Member of the U.S. House of Representatives from New Hampshire's at-large district
- In office March 4, 1829 – March 3, 1833
- Preceded by: Joseph Healy
- Succeeded by: Seat inactive

Personal details
- Born: John Wingate Weeks March 31, 1781 Greenland, New Hampshire, U.S.
- Died: April 3, 1853 (aged 72) Lancaster, New Hampshire, U.S.
- Resting place: Old Cemetery
- Party: Jacksonian
- Relatives: John W. Weeks (great-nephew)
- Profession: Politician

= John W. Weeks (New Hampshire politician) =

American politician (1781–1853)

John Wingate Weeks (March 31, 1781 - April 3, 1853) was a U.S. representative from New Hampshire, great uncle of John Wingate Weeks.

Born in Greenland, New Hampshire, Weeks attended the common schools and learned the carpenter's trade.
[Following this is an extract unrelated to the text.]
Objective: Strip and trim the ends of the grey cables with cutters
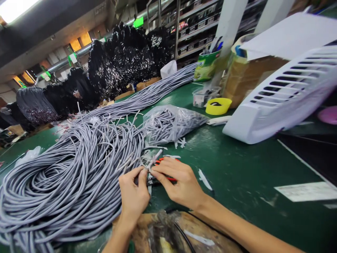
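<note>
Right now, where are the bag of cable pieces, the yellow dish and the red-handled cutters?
bag of cable pieces (171, 123), head view, middle of the clear plastic bag.
yellow dish (218, 106), head view, on its front wall.
red-handled cutters (161, 160), head view, red handle showing above the right hand.

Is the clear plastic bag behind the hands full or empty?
Full. The clear plastic bag bulges with short grey cable pieces seen through the film; it lies on its side on the green table, beyond both hands.

Cable workshop, grey cable bundles (79, 168), stock shelves (195, 24)
</note>
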`<action>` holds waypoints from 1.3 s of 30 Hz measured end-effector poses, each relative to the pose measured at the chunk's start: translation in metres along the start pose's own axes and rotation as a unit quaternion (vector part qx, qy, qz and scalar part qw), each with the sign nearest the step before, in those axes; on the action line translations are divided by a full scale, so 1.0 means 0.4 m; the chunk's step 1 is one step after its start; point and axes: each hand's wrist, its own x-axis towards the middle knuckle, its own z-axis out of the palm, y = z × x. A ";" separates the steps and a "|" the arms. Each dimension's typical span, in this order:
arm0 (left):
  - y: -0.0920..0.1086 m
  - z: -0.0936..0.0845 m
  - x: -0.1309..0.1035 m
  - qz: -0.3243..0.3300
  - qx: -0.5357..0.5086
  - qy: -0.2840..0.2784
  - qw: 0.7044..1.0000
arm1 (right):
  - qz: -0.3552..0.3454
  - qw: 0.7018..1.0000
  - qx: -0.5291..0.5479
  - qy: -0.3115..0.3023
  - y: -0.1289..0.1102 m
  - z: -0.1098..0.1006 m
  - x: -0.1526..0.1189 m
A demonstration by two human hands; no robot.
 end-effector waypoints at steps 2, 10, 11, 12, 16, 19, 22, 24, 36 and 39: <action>0.000 0.005 -0.002 -0.018 -0.014 0.006 1.000 | -0.023 1.000 0.008 0.006 -0.003 0.000 -0.002; -0.004 0.013 -0.012 -0.051 -0.040 0.040 0.997 | -0.089 0.995 0.011 0.034 -0.035 -0.005 0.000; -0.004 0.013 -0.012 -0.059 -0.058 0.040 0.996 | -0.081 0.996 0.015 0.041 -0.039 -0.006 0.001; -0.004 0.012 -0.012 -0.068 -0.081 0.039 0.994 | -0.066 0.996 0.021 0.047 -0.041 -0.006 0.004; 0.001 0.008 -0.009 -0.086 -0.181 0.023 0.979 | 0.053 0.995 0.063 0.059 -0.037 -0.004 0.017; 0.002 0.007 -0.006 -0.086 -0.242 -0.005 0.966 | 0.119 0.988 0.085 0.053 -0.031 -0.004 0.027; -0.010 0.004 0.011 -0.124 -0.310 -0.013 0.943 | 0.071 0.993 0.078 0.052 -0.048 -0.006 0.024; -0.024 0.000 0.030 -0.196 -0.357 0.028 0.913 | -0.038 0.994 0.087 0.045 -0.069 -0.006 0.015; -0.030 0.011 0.010 -0.201 -0.355 -0.011 0.913 | 0.346 0.904 0.249 -0.045 -0.018 0.045 0.015; -0.022 0.009 0.006 -0.174 -0.345 -0.044 0.921 | 0.377 0.870 0.316 -0.034 -0.019 0.042 0.025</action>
During the War of 1812, he recruited a company for the Eleventh Regiment of United States Infantry and served as its captain.
He was promoted to the rank of major. After the war, Weeks resided in Coos County, New Hampshire, where he held several local offices.

In 1820, together with a party that included Adrian N. Bracket, Philip Carrigain and Charles J. Stuart, Weeks enlisted Ethan Crawford as a guide in the White Mountains. The trip resulted in the party naming various peaks of the Presidential Range.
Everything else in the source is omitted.